→ Problem requirements
No picture belongs in the copy. Repeat each line below exactly.

→ Provided data
BEGIN

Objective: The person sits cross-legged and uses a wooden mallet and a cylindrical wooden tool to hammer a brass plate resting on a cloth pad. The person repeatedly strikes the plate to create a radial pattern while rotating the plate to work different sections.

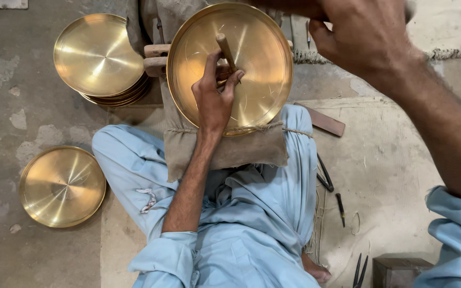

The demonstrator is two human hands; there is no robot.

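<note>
Clearly the left hand [214, 96] clamps a wooden punch [225, 50] inside the brass plate [262, 64], rim free; right hand [364, 37] raised, fingers unclear; concrete floor [6, 106] around.

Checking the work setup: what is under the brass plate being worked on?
The brass plate rests on a burlap pad across the person's lap, with wooden blocks at its left edge. The left hand presses a wooden-handled tool onto it. Whatever lies directly beneath is covered.
</note>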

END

→ Task result
Objective: The person sits cross-legged and uses a wooden mallet and a cylindrical wooden tool to hammer a brass plate resting on a cloth pad. The person repeatedly strikes the plate to create a radial pattern while rotating the plate to work different sections.


The demonstrator is two human hands; there is no robot.

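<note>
Clearly the left hand [214, 96] clamps a wooden punch [225, 50] inside the brass plate [262, 64], rim free; right hand [364, 37] raised, fingers unclear; concrete floor [6, 106] around.

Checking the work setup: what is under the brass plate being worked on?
The brass plate rests on a burlap pad across the person's lap, with wooden blocks at its left edge. The left hand presses a wooden-handled tool onto it. Whatever lies directly beneath is covered.
</note>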

This answer is now finished.